_Required action_: What is needed is an exact copy of the lines in the listing below, from the one with "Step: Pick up" up to and including the one with "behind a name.", with no other lines.
====================
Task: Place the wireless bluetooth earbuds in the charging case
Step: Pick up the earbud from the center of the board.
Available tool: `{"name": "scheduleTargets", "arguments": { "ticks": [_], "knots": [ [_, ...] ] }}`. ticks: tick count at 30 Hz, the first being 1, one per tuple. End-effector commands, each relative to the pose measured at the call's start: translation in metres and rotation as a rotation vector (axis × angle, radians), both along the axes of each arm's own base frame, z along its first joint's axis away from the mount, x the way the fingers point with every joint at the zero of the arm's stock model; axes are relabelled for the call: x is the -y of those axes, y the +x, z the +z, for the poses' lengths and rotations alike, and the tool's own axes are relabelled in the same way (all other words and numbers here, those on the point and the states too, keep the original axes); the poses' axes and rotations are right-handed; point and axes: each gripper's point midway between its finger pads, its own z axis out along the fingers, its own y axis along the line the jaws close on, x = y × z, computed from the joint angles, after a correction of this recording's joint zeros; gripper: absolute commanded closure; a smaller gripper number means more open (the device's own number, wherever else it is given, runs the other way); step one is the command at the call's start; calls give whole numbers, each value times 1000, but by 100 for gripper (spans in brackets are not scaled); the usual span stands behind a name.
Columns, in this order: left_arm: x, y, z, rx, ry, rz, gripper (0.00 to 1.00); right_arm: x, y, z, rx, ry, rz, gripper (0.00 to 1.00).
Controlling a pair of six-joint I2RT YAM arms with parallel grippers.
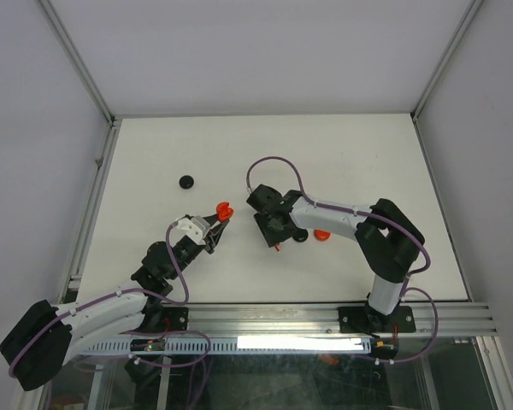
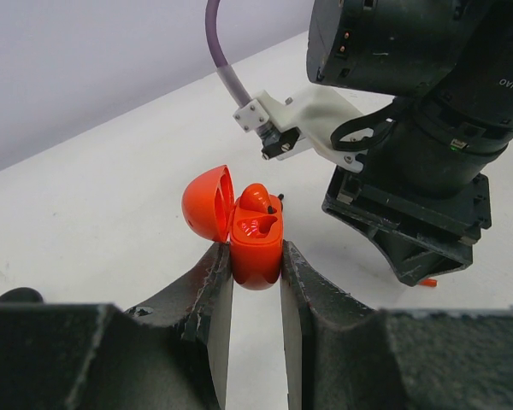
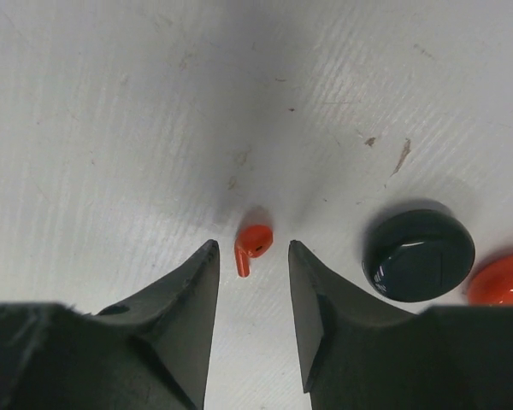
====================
_Solution to this problem_:
Step: Pick up the earbud from the center of the board.
Available tool: `{"name": "scheduleTargets", "arguments": { "ticks": [_], "knots": [ [_, ...] ] }}`. ticks: tick count at 30 Hz, the first being 1, one per tuple. End-effector commands, each relative to the pose measured at the call's start: translation in metres and rotation as a rotation vector (axis × angle, radians), both along the axes of each arm's own base frame, z along its first joint's axis away from the mount, x the way the fingers point with every joint at the zero of the arm's stock model; axes are relabelled for the call: x is the -y of those axes, y the +x, z the +z, for the poses' lengths and rotations alike, and the tool's own axes are relabelled in the same way (all other words and numbers here, those on the point and the states too, keep the original axes); the poses' axes and rotations are right-handed; point and axes: each gripper's point midway between its finger pads, its own z axis out along the fingers, its own y axis along the line the jaws close on, x = y × z, computed from the joint angles, after a correction of this recording's joint zeros; gripper: absolute commanded closure; a smaller gripper number means more open (the device's own number, wherever else it is given, runs the other way); step one is the command at the call's start; calls give whole numbers, each value times 1000, but by 100 for gripper (spans in brackets are not scaled); the usual span stands behind a name.

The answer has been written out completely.